On a Christmas-eve the barque reached an island, and brought comfort and joy to the heart of its only inhabitant ; for he had seen seven Christmas-days in this solitude without having been present at a mass or heard the human voice. He feasted his guests on roots and dried fish, in a comfortable cavern. The devotions of the festival were duly performed, and the solitary then gave an outline of his history. He had been one of the monks of Inis-na-Gloire, on the coast of Erris, and, like their lost comrade, had been guilty of hidden sins of gluttony and incontinence. Stung at last with remorse, and urged on by despair, he flung himself into the sea; but touched by a feeling of true penitence, he exerted himself, and gained a boat moored near the spot. Fearing to return, he loosed the chain and let himself drift out to sea. The boat was driven west, and for some days he endured hunger and loss of sleep. A violent gale of wind upset the boat at last, and he hoped his last hour had come. He fell into a sweet sleep, and found himself, when he awoke, lying on the strand of an unknown island, being unable to tell whether his lethargy had lasted for hours or days. He returned heartfelt thanks, and then explored his new territory. It appeared to him that death by hunger and cold awaited him ; but while he was humbly resigning himself to God's will, an otter appeared before him with a fish in its mouth, and laid it at his feet. By means of flints and dry leaves, seaweed and sticks, he soon kindled a fire and broiled the fish. So soon as he was enabled by natural means to procure necessaries, he was deserted by his dumb servant.
This penitent was carried away by the monks, and filled a vacancy that had occurred in a terrible fashion.
In Keightley's Fairy Mythology of Scandinavia, saints are frequently assisted by the trolls in the erection of their churches, subject to be dealt with severely by the said trolls, unless they can discover their names before the keystone is inserted. The Patron of Ferns, St. Aidan (or Mogue), knew better than to employ such dangerous assistants. He raised the walls of the cathedral to the wall-plate in one night, without any unholy aid. The peasantry of Wexford delight to boast how a late Protestant Bishop paid a hundred pounds to an Italian sculptor for repairing the nose of his statue.

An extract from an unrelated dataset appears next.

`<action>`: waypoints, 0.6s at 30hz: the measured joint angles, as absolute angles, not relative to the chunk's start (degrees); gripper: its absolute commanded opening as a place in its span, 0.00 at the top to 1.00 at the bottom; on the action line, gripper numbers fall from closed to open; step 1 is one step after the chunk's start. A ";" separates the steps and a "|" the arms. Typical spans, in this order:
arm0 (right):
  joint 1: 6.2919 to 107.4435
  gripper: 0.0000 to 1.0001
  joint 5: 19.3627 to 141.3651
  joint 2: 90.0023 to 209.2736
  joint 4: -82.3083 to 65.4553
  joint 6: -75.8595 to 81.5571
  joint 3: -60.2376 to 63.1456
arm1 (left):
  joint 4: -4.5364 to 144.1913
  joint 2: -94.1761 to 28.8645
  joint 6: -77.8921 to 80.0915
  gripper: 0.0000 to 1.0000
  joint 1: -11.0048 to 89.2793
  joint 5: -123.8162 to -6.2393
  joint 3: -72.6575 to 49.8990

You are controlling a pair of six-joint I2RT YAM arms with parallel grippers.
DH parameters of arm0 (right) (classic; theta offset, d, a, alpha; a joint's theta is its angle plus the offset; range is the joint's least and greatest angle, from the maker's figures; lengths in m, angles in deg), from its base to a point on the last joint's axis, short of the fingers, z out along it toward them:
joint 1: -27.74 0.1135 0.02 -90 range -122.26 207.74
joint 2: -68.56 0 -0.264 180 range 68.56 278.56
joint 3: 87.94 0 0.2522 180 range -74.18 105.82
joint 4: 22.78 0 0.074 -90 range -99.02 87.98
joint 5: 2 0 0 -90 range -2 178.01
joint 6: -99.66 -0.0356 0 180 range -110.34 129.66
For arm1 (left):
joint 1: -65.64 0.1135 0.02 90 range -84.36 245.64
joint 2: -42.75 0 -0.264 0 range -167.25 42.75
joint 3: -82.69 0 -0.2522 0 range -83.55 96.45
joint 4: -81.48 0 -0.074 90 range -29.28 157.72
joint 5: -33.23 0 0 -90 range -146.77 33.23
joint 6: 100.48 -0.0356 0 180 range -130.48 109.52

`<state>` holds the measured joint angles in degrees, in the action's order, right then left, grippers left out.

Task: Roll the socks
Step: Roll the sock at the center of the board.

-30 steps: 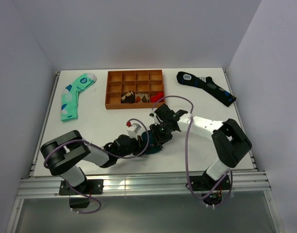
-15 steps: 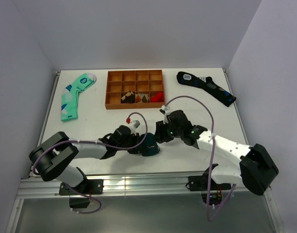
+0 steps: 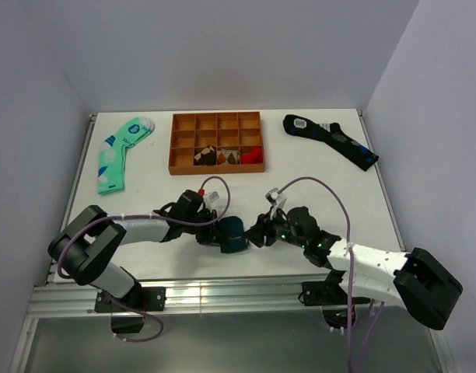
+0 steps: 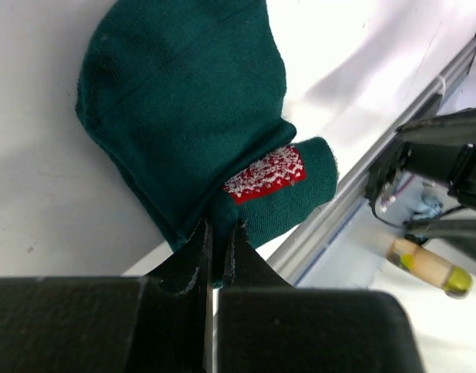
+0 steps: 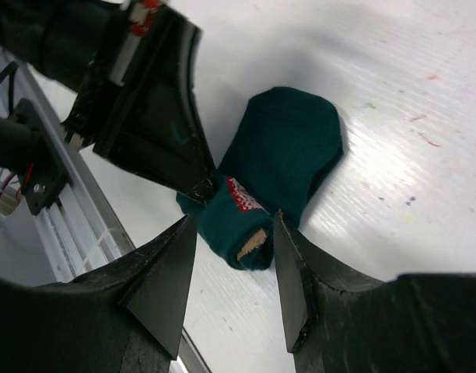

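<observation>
Right tool (image 5: 234, 219) shifted nearward | left wrist only: left tool (image 4: 220, 230) pinching socks (image 4: 183, 101)

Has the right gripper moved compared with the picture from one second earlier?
Yes. In the top view the right gripper has moved down the picture, farther from the orange tray, and is now beside the socks.

A robotics lab test cell is indicated. A white table (image 3: 323, 167) is enclosed by plain pale walls (image 3: 222, 54) at the top and both sides of the frame. Aluminium framing (image 3: 238, 294) is seen along the lower edge, where the left arm (image 3: 137, 229) and right arm (image 3: 378, 264) are bolted, trailed by purple cables (image 3: 331, 194).
</observation>
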<state>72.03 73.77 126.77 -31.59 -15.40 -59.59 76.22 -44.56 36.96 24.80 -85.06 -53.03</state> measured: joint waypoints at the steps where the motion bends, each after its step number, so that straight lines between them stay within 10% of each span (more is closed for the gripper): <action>1: 72.49 0.47 73.83 126.77 -33.29 -15.40 -60.60 | 75.38 -44.89 36.92 1.00 25.02 -85.93 -52.70; 18: 77.69 0.44 73.42 137.07 -59.72 -11.51 -67.31 | 63.36 -54.07 32.57 1.00 28.49 -98.52 -44.50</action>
<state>77.69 73.42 137.07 -59.72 -11.51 -67.31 63.36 -54.07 32.57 28.49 -98.52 -44.50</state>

The dwellers under Mount Leinster, who have had no personal experience of the matter, are, or were some time ago, firmly persuaded that the bells in Ferns Cathedral could not be heard across the neighbouring stream. We ourselves have seen the statue of St. Mogue lying as described, and believe that the care of the Bishop in having it restored has been in the main correctly reported. There is a strong desire through the neighbouring country for interment in the cemetery of Ferns, owing to a supposed promise of the saint, on his deathbed, that he would take five hundred times the full of the churchyard to Paradise along with himself.